Even though in a sense Bash goes nowhere, anyone who ever come out, or known someone who has, knows that internal struggles eventually crack and externally manifest, and that there is only so long you can suppress who you are before it either bursts forth and burrows destructively inwards, a process which eventually becomes outwardly visible despite your best efforts.
Not everyone in season 3 of GLOW ends up so marooned.
Carmen “Machu Picchu” Wade (Britney Young), who has to grapple with Bash’s friendship desertion and a stifling sense that being in a piece of wrestling theatre is thwarting her true creative desire to be a wrestler on the road with her brothers – she gets a brief reprieve when her Christmas GLOW show, modelled on Dickens’ A Christmas Carol, is a spectacular success, delighting the audience and the creatively moribund cast – comes to a point of revelation about where she wants to head next.
Similarly, Debbie, who finds her new relationship with Southerner millionaire J. J. “Tex” McCready (Toby Huss) isn’t heading where the ambitious producer wannabe expects – he sees her as a lovely adornment but has no appreciation for her sharp mind or incisive business sense – seizes an opportunity to move her career in a direction only she is capable of in a highly-misogynistic world where women must fight for every scrap of power or creative independence.
Debbie’s struggle, which she thinks she shares with Ruth – though the final series scene between them establishes these two close friends are on divergent but no less meaningful paths – is one that resonates through this season which celebrates owning who you are, living it out, and seeking empowerment and identity where you can find it.

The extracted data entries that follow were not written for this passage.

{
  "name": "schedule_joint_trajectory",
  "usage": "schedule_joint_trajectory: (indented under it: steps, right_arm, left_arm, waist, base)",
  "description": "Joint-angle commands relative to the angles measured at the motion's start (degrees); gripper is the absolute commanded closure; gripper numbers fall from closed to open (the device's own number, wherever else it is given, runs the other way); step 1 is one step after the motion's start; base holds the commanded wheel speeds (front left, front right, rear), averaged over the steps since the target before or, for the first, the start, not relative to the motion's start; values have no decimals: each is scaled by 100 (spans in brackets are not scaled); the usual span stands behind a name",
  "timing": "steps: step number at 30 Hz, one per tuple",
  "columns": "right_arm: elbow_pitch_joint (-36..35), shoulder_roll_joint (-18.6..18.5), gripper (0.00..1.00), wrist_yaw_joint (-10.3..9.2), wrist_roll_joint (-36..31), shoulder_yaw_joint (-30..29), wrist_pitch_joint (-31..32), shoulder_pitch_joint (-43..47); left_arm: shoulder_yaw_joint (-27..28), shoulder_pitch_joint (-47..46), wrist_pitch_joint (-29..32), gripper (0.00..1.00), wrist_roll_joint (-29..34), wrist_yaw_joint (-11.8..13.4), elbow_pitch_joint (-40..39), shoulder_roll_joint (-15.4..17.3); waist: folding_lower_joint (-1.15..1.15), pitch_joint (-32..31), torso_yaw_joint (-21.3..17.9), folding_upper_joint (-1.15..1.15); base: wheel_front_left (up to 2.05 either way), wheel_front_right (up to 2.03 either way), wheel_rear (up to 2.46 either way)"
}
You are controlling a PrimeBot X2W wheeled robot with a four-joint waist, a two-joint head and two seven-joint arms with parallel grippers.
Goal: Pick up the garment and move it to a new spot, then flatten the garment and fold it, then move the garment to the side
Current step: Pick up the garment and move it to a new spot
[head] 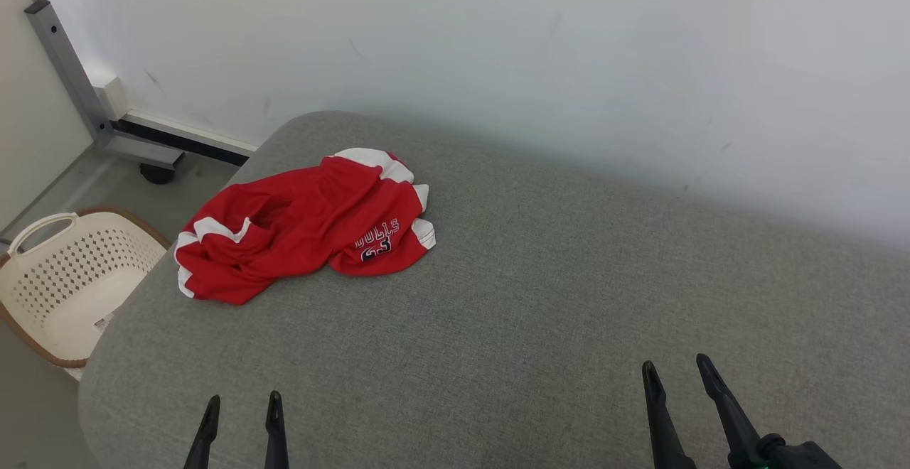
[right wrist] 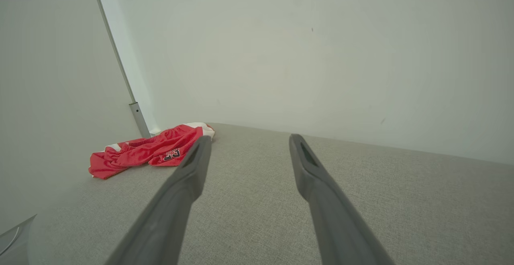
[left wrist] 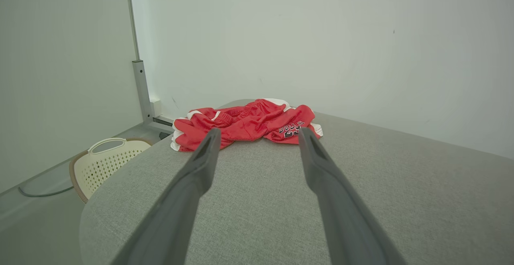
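Observation:
A crumpled red garment (head: 306, 224) with white trim and dark lettering lies at the far left of the grey fabric surface (head: 533, 298). The left wrist view shows the garment (left wrist: 245, 123) straight ahead beyond the fingers; the right wrist view has the garment (right wrist: 148, 150) off to the left. My left gripper (head: 243, 406) is open at the near edge, well short of the cloth, with nothing between its fingers. My right gripper (head: 679, 373) is open too, over the near right part of the surface, far from the garment.
A cream perforated laundry basket (head: 64, 277) stands on the floor left of the surface, also in the left wrist view as the basket (left wrist: 104, 162). A grey metal post (head: 67, 64) leans by the white wall (head: 569, 64) behind. The surface's left edge is rounded.

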Motion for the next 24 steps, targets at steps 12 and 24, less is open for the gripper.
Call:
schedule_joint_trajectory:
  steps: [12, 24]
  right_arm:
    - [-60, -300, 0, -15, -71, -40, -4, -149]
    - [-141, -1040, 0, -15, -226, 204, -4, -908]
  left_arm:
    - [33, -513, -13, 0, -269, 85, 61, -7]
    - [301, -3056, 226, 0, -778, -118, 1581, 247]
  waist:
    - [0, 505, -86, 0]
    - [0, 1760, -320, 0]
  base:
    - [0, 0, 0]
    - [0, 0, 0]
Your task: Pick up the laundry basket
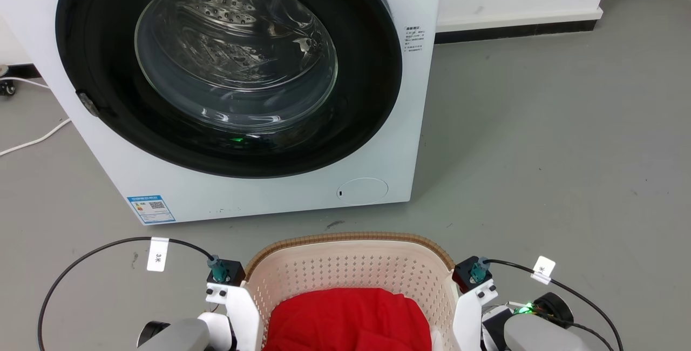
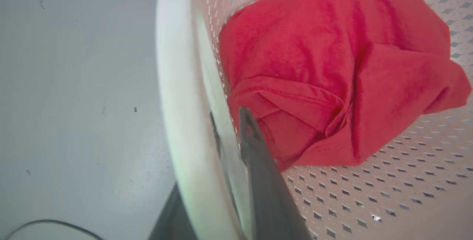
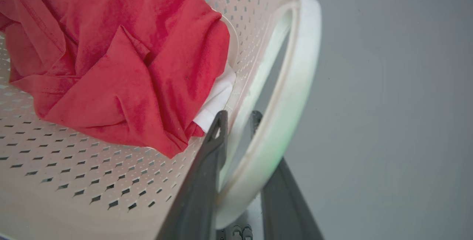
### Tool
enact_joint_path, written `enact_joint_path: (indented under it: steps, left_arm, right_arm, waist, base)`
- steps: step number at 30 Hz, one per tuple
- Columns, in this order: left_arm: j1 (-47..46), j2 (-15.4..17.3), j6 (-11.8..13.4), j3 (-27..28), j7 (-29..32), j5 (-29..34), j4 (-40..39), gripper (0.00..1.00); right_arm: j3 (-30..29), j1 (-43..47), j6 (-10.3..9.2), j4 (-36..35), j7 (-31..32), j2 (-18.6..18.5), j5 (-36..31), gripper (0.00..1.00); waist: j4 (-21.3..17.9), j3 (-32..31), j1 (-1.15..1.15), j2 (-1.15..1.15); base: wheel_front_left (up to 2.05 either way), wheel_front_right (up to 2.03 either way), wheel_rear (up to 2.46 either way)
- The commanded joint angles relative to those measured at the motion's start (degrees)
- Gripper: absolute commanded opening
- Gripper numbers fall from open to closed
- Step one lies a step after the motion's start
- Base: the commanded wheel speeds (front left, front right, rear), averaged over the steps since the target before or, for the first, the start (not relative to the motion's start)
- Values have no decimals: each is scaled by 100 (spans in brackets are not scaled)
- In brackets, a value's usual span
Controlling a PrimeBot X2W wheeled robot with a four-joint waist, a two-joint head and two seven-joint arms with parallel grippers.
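Note:
The laundry basket [image 1: 351, 264] is cream-white and perforated with a brown woven rim, and it sits at the bottom centre of the head view between my two wrists. A crumpled red garment [image 1: 345, 318] lies inside it. In the left wrist view my left gripper [image 2: 229, 118] is shut on the basket's white side handle [image 2: 177, 96], one finger inside by the red garment [image 2: 332, 66], one outside. My right gripper [image 3: 239, 116] clamps the opposite white handle [image 3: 295, 85] the same way. A bit of white cloth [image 3: 216, 99] shows under the red garment [image 3: 122, 55].
A white front-loading washing machine [image 1: 410, 124] stands just beyond the basket, its round glass door [image 1: 232, 70] shut. Grey floor [image 1: 540, 151] spreads to the right. A white cable [image 1: 32, 143] lies at the far left, and black cables [image 1: 108, 245] loop from both wrists.

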Motion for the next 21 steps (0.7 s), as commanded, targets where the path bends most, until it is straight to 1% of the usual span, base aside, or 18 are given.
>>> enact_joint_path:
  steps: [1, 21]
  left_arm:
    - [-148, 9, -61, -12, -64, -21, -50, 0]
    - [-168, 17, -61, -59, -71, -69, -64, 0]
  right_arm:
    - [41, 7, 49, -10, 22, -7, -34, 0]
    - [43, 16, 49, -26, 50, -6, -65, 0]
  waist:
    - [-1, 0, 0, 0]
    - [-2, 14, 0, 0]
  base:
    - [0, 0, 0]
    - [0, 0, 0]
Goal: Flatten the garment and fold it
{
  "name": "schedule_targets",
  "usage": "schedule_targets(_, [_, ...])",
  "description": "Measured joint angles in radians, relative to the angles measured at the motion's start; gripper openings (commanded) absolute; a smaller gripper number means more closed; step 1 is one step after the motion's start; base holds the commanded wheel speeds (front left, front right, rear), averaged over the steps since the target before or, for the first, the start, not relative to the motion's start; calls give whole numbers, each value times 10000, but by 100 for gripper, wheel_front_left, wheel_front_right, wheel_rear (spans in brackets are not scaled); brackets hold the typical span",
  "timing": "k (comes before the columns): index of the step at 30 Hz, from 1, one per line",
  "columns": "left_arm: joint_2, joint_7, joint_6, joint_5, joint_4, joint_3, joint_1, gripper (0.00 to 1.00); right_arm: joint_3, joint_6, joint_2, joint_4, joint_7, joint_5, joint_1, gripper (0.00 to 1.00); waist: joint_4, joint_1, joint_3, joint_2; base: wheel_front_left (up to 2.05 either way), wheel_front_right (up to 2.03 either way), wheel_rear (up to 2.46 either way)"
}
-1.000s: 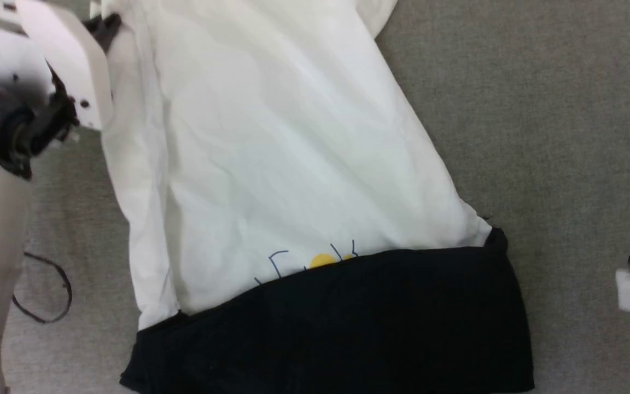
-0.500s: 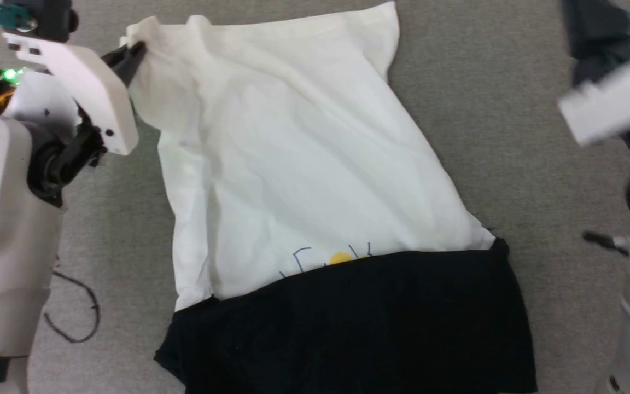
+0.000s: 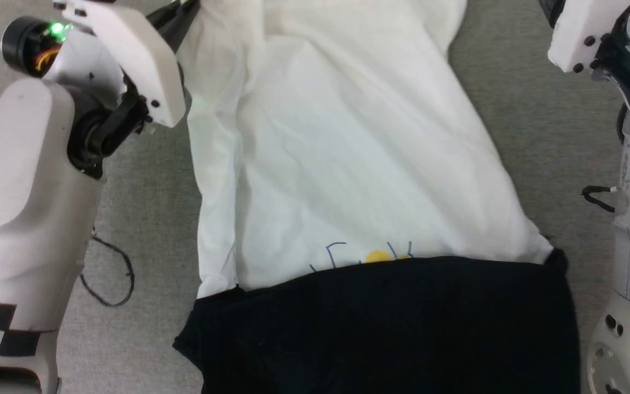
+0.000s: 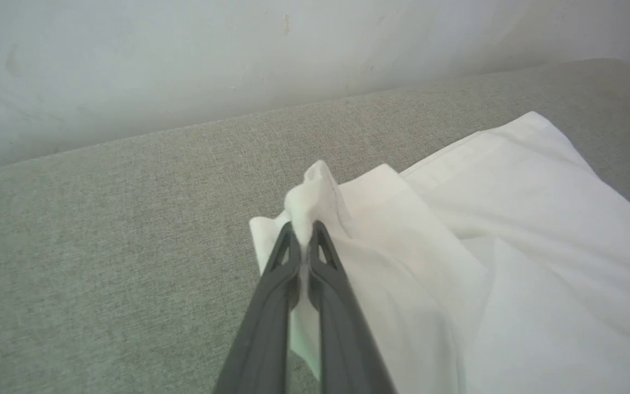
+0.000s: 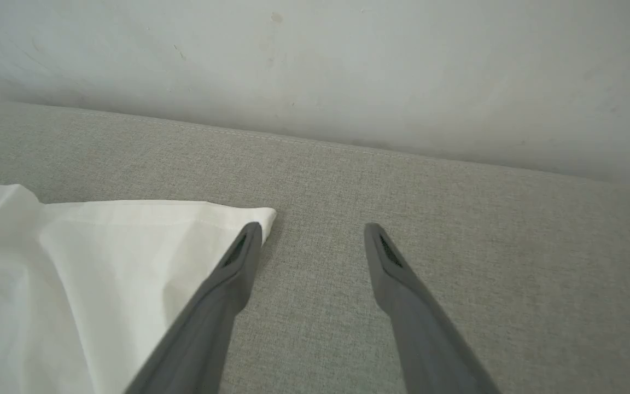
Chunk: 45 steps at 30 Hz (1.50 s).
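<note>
The garment point(image 3: 348, 164) lies spread on the grey surface, its white body reaching away from me. A black part point(image 3: 380, 328) is folded across its near end, and a small yellow and blue print peeks out at the fold. My left gripper point(image 3: 175, 13) is at the far left corner, shut on a bunched bit of white cloth. In the left wrist view the left gripper point(image 4: 304, 232) pinches that corner of the garment point(image 4: 512, 262). My right gripper point(image 5: 313, 230) stands open just above the surface. Its left finger is beside the far right hem corner of the garment point(image 5: 129, 246), with nothing between the fingers.
The grey fabric surface point(image 3: 512, 109) ends at a pale wall point(image 5: 315, 65) just beyond both grippers. A thin black cable loop point(image 3: 110, 273) lies on the surface beside my left arm. My right arm's wrist housing point(image 3: 583, 33) is at the upper right.
The head camera has shifted. My left gripper has kept its hold on the white corner and carried it farther away. The right arm has swung in to the far right corner.
</note>
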Motion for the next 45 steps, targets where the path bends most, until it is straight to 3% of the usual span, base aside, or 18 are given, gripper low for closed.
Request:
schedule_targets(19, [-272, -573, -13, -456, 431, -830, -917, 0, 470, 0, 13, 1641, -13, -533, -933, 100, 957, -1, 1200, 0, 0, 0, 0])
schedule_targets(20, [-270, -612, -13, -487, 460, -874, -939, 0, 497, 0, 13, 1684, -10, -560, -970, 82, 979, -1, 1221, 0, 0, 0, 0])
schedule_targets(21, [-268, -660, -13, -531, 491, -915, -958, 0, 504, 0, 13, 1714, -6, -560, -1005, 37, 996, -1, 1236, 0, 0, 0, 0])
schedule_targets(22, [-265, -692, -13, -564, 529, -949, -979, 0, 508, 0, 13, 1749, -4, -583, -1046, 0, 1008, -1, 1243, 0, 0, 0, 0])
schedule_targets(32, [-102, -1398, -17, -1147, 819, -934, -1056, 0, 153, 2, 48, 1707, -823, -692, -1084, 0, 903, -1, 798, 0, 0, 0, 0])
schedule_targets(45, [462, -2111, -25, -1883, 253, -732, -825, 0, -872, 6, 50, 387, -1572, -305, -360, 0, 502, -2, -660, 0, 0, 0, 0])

It’s inspiring stuff, not because these characters are perfect examples of internally-realised and outwardly-expressed humanity, but precisely because they aren’t – they are flawed, they make dubious decisions at times and they fail as much as they succeed and yet they finally all get somewhere better, to greater or lesser extents, proof that a successful or happy life is not the result of cheerily-chirped mantras but the result of family, friendship, honesty and a willingness to step forward and embrace life’s opportunities, internally or externally, wherever they may lead.
It’s this growth and honesty that makes GLOW such a pleasure she watch – you want to be with these characters, you may them to succeed and grown because you want to succeed and grow and going on that journey with them feels like going on one yourself, imbuing the show with a sense of family and belonging that elevates far beyond just another TV show.
GLOW has been renewed for a fourth and final season which is expected to debut in 2020.